= James F. Hutchinson =

American painter (1932–2023)

James Frederick Hutchinson (1932 – March 15, 2023) was an American oil painter. He was inducted into the Florida Artists Hall of Fame in 2011.

==Early life==
Hutchinson was born in 1932. He moved to Florida from New York in the early 1940s.

In 1947, Hutchinson began visiting A.E. Backus, Hutchinson's brother-in-law A. E. "Beanie" Backus, who was married to Hutchinson's sister Patsy, and started painting along his side. Backus and Hutchinson were very close friends in the late 1940s and remained so for their continued careers. They traveled to Jamaica and all over the Florida coast, painting many beautiful landscapes back to back.

During the 1950s Korean War, Hutchinson joined the Navy and was stationed in Guam. He spent his service drawing cartoons for the Stars and Stripes newspaper. After the Navy, he moved back to Vero and began working for Waldo E. Sexton at McKee Botanical Garden and Driftwood Inn and Restaurant. He met his wife Joan while attending Florida State University.

==Career==
In the 1950s and 1960s, The Highwaymen, a group of African-American artists including Alfred Hair and Harold Newton, became close friends of Backus and Hutchinson. The Highwaymen emulated the art they saw in Backus' studio and sold quick, stylized pieces on Highway US 1 and A1A. Although Backus and Hutchinson admired and supported the energy put into the Highwaymen's work, they kept to their own entrenched and studied styles.
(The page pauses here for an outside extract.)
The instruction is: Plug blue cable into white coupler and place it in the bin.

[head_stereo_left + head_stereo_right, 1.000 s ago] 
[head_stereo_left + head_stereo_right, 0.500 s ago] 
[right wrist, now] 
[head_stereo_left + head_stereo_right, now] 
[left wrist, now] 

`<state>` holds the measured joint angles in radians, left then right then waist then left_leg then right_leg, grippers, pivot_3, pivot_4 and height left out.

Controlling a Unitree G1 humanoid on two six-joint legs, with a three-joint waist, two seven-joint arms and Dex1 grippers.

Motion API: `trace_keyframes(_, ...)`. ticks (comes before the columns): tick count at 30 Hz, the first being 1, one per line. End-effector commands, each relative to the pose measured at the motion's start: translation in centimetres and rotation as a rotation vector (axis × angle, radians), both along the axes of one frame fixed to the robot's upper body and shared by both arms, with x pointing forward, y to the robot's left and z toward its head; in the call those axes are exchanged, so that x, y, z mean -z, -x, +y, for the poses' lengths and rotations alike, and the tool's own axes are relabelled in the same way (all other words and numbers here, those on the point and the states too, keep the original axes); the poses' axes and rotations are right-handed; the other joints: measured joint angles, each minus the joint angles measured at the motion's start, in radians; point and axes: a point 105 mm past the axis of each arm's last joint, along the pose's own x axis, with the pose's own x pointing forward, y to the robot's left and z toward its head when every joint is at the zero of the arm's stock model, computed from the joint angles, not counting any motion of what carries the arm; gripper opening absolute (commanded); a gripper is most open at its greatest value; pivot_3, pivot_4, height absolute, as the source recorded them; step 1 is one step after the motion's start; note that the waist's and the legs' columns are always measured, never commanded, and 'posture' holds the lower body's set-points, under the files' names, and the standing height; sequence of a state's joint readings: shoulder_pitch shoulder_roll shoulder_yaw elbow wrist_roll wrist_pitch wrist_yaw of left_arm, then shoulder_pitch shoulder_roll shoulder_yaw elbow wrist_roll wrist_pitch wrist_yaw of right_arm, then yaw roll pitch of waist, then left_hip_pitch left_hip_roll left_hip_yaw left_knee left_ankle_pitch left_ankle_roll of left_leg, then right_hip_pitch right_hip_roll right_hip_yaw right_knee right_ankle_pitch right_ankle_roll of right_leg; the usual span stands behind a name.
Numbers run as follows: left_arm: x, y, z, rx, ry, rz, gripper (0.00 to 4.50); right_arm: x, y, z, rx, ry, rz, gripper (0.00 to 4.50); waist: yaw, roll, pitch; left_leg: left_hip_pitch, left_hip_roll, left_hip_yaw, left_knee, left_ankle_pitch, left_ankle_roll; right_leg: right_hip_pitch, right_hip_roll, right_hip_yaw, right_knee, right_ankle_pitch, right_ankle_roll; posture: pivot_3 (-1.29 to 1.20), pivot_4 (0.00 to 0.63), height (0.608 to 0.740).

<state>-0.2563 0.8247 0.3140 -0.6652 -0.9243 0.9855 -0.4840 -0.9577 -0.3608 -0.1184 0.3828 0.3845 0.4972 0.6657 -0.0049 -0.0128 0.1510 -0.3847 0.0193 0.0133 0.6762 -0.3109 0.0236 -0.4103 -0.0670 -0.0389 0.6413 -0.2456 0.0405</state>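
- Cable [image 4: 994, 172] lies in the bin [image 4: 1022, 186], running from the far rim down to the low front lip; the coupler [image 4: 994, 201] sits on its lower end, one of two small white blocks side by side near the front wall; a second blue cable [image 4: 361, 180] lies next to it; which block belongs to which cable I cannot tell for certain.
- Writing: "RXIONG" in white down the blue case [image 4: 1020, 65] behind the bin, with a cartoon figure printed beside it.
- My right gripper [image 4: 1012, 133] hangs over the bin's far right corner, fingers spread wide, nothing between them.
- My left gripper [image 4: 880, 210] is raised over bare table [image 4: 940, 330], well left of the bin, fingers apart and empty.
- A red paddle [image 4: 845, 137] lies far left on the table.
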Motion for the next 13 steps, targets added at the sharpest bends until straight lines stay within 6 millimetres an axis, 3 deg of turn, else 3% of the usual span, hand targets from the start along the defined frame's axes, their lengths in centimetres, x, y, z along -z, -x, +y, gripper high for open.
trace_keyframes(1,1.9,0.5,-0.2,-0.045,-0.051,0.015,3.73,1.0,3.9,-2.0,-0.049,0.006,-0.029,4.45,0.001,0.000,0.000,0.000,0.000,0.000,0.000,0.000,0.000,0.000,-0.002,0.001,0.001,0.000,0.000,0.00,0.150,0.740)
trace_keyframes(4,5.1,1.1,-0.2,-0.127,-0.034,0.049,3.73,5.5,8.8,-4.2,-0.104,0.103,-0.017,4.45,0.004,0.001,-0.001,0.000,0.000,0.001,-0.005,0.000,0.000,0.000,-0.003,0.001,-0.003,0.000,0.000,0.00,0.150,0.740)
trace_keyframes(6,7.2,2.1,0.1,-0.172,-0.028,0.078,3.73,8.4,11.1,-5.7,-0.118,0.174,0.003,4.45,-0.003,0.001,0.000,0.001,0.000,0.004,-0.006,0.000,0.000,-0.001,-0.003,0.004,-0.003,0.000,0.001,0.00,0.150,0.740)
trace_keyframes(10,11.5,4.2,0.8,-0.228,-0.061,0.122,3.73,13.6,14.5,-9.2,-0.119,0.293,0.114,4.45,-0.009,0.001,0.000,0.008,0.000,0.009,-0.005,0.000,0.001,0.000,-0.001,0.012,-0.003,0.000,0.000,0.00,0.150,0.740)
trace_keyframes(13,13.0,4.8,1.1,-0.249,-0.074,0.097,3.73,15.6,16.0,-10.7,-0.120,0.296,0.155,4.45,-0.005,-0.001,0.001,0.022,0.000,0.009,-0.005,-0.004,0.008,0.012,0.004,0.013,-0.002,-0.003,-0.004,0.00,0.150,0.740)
Once married, James and Joan lived in the now historic Golden Gate Building in Stuart Florida, when the Owen K. Murphy Foundation and The Arthur Vining Davis Foundations offered them the opportunity to live on the Brighton Seminole Reservation, where Hutchinson painted the Seminole and Miccosukee people for five years, starting in 1959. The Hutchinsons lived on the reservation with the Seminoles for those five years, producing 10 paintings a year for the State of Florida, resulting in 50 paintings depicting the Native Americans. During that time, Hutchinson became close friends with many of the Seminole elders, such as Billy Bowlegs, Charlie Cypress, Charlotte Tommy, and Bill Osceola.

Much like his brother-in-law, A.E. Backus, James Hutchinson became known for his Florida landscapes and seascapes but what distinctively separated him was his depictions of the Seminole people and culture. He cultivated a large following of collectors in Miami, Palm Beach and Vero Beach. Eventually, a large appreciation of his work was collected all over Florida and the United States. To this day, his work can be found in private collections and in many Florida museums.

In 1997, the Hutchinsons moved to Hawaii, where James painted the natural beauty of Hawaii's landscapes and its people. His Hawaiian depictions gathered a strong group of collectors throughout the islands. After spending more than a decade in Hawaii, the Hutchinsons returned to their original home in Sewalls Point, Florida. Since their return, Hutchinson has been featured in several shows both private and public along the Treasure Coast, including showings at The Elliott Museum, Singer Island, Jupiter Island Town Hall, many galleries in Miami, and the Cici and Hyatt Brown Museum of Art in Daytona.

Hutchinson's work is exhibited at Florida museums and throughout the world, including at the Florida Governor's Mansion, the Florida Capitol, Brighton Seminole Reservation, Miccosukee Reservation, Norwegian National Museum in Oslo, James Hutchinson Foundation of the Loewe Gallery at the University of Miami, the Boca Raton Museum of Art and the Hawaii Preparatory Academy's Isaac Center to name a few.

In 2021, Hutchinson returned to the Island of Hawaii where he continued his passion for painting. He died while painting at his easel on March 15, 2023, at the age of 90.